§ **WHAT YOU SHOULD DO**: Using the entries below, show all lines with the string "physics".

§ **RECORD SET**:
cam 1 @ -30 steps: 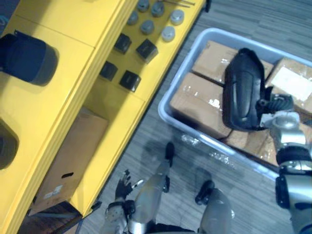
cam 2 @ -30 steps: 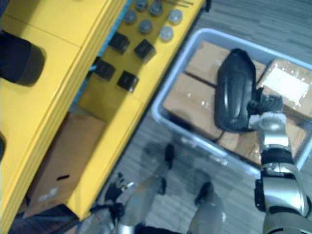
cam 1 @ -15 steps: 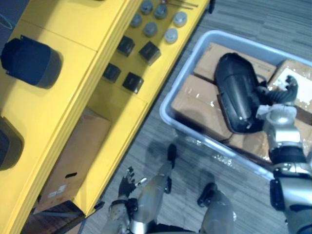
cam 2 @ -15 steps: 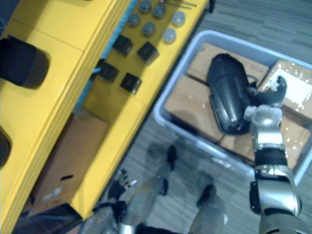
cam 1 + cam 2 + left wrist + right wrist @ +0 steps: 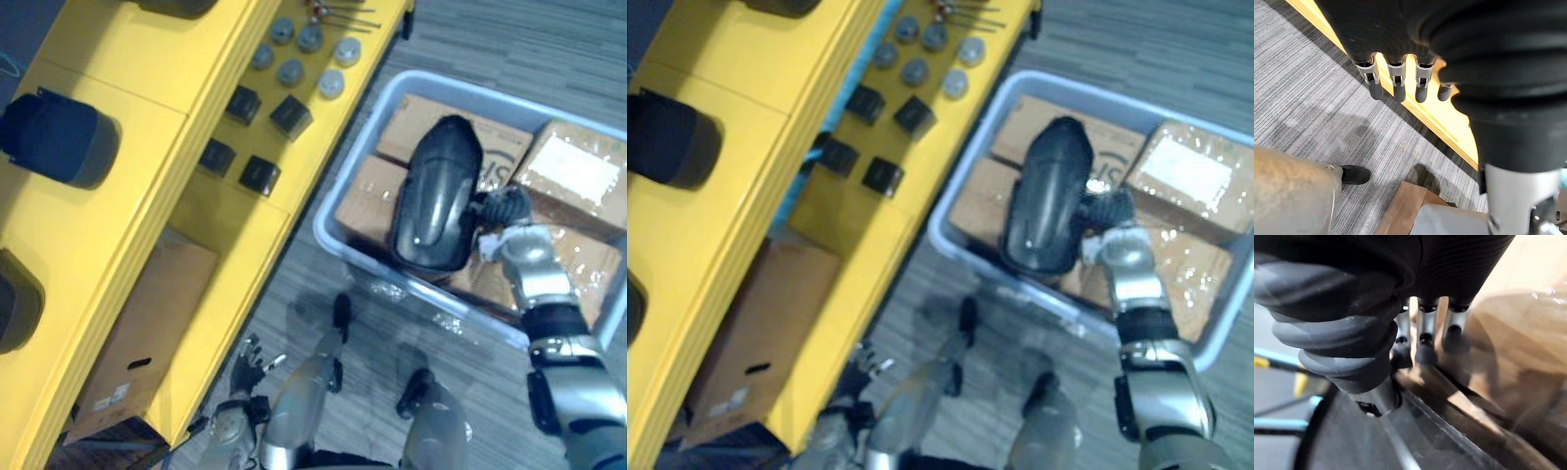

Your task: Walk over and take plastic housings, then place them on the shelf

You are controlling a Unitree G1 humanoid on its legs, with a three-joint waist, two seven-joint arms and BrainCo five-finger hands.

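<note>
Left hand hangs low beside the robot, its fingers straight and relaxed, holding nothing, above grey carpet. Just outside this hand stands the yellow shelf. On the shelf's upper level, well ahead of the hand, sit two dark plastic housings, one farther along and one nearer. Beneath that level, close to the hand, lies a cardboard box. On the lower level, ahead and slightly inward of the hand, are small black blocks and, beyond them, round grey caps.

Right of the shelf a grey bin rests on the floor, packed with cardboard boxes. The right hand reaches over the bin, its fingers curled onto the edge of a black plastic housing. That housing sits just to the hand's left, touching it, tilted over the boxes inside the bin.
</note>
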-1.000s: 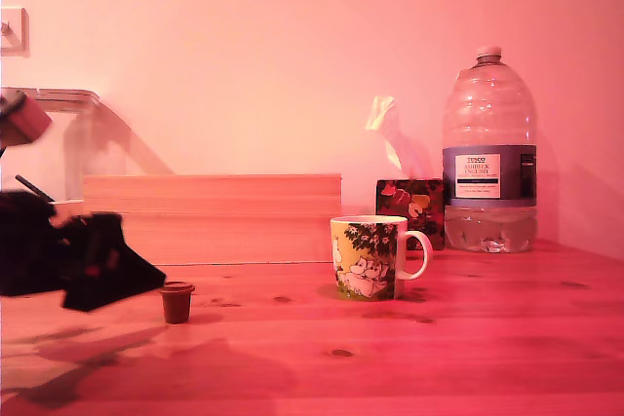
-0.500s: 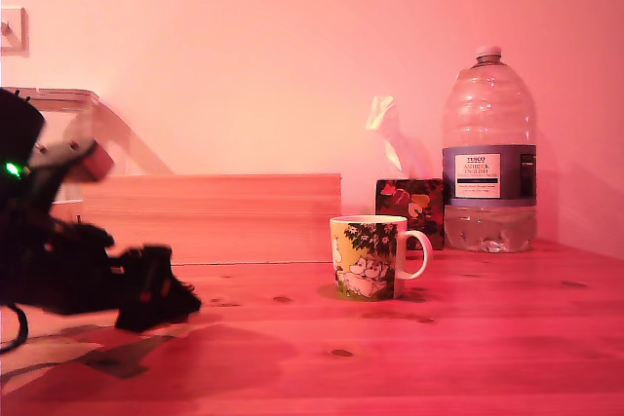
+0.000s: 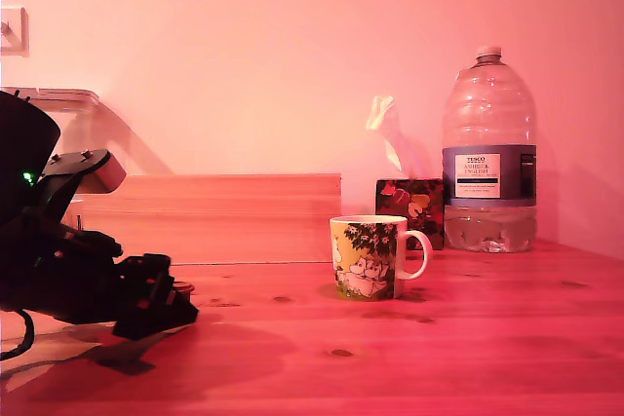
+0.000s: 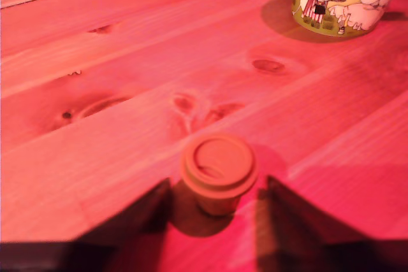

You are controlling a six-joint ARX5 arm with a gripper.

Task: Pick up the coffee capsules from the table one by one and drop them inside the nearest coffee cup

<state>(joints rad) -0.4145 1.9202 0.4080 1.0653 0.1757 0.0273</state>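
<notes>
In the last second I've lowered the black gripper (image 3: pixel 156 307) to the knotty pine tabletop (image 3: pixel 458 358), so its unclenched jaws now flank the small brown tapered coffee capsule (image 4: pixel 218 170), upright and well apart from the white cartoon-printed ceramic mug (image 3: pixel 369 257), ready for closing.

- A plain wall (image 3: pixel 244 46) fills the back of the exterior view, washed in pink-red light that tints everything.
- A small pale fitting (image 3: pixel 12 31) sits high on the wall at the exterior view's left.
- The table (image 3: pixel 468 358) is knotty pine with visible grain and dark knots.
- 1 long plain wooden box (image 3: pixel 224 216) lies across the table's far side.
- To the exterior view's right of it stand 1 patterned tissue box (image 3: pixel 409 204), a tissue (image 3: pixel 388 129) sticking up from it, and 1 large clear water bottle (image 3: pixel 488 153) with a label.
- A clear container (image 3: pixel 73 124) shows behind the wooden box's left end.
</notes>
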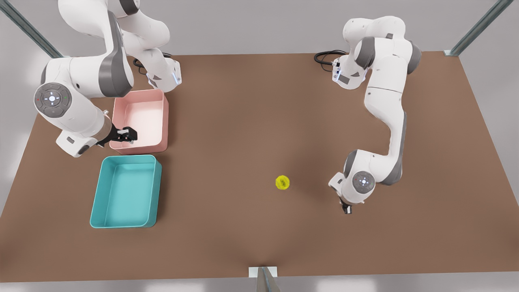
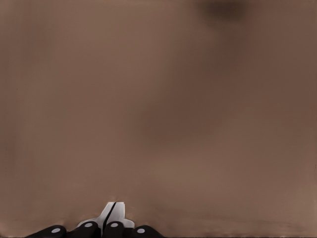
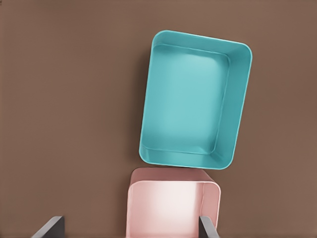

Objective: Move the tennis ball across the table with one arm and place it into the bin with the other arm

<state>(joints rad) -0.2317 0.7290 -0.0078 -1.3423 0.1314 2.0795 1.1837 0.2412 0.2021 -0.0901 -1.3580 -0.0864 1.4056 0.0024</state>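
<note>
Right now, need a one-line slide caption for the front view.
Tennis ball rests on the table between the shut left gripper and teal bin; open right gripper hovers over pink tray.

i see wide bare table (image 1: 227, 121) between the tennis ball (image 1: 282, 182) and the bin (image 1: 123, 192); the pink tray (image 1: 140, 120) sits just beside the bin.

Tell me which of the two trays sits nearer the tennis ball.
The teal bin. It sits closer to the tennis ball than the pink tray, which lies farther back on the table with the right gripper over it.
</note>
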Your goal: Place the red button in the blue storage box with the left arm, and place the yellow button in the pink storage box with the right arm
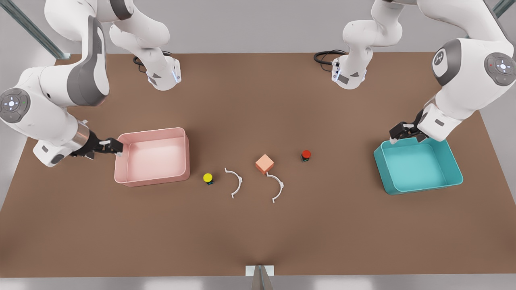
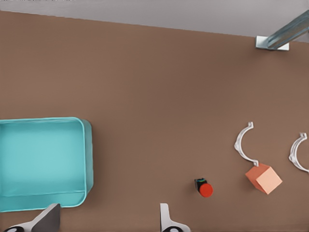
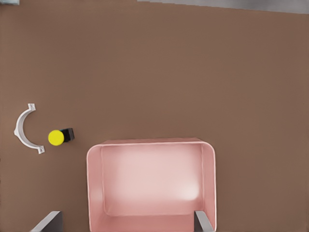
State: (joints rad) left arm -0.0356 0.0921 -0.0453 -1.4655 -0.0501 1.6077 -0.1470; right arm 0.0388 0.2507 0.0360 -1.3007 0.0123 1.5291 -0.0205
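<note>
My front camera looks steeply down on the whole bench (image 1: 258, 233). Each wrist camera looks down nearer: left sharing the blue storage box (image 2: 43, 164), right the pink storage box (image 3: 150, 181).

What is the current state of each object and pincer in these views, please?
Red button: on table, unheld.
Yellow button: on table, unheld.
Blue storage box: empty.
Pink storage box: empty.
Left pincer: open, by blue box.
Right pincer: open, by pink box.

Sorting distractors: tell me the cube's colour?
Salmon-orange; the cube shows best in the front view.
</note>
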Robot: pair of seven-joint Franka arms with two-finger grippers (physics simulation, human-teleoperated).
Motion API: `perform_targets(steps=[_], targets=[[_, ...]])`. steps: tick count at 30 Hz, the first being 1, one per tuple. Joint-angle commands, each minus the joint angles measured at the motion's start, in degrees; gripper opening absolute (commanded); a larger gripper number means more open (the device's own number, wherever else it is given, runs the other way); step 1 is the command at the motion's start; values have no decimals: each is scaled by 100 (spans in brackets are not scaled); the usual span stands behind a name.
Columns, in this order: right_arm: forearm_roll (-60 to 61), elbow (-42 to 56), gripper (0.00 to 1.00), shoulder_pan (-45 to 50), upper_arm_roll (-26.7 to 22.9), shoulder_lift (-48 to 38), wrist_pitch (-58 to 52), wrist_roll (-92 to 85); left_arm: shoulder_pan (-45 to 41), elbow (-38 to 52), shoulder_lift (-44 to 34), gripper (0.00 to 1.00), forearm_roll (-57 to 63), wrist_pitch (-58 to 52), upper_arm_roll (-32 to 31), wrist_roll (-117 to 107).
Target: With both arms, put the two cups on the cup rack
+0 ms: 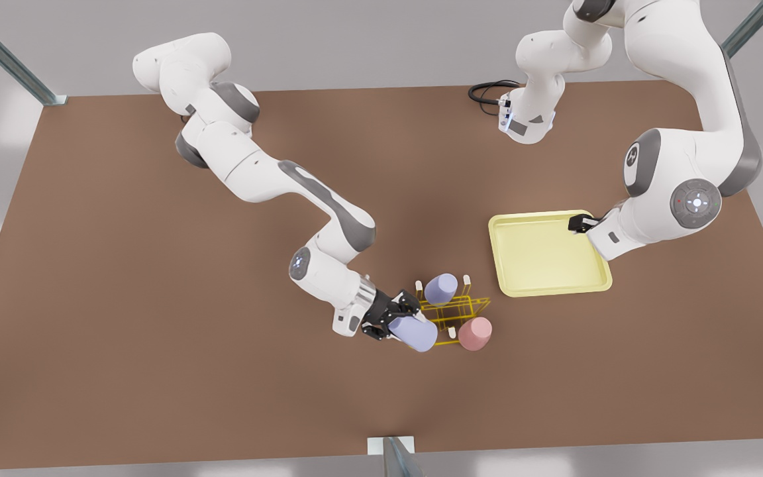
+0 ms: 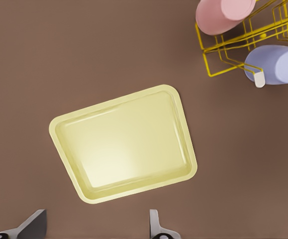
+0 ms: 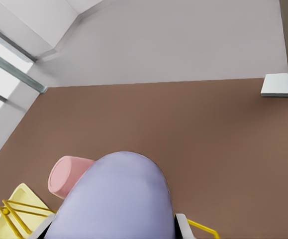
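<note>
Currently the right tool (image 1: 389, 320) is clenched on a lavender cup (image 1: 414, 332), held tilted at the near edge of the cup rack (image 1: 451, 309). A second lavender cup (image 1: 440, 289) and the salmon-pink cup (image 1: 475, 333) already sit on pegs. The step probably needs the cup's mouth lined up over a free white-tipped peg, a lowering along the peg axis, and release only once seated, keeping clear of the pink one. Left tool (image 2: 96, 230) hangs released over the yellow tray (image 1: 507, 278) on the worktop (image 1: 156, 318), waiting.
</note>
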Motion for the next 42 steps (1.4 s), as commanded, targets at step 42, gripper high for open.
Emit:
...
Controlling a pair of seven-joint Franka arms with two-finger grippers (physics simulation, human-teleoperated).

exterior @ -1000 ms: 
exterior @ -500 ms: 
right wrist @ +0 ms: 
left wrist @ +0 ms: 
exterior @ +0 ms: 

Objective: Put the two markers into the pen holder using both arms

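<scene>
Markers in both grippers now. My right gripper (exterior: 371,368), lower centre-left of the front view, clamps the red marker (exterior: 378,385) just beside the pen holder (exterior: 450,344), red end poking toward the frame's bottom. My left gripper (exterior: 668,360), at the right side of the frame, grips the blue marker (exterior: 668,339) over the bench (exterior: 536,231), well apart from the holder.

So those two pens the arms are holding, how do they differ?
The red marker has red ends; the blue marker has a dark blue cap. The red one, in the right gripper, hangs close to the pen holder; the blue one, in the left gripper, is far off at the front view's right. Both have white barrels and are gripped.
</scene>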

§ **RESULT OF THE EXERCISE**:
Robot: pair of seven-joint Franka arms with two-finger grippers (physics simulation, human-teleoperated).
Controlling a pair of seven-joint Franka arms with two-finger grippers (physics simulation, human-teleoperated).

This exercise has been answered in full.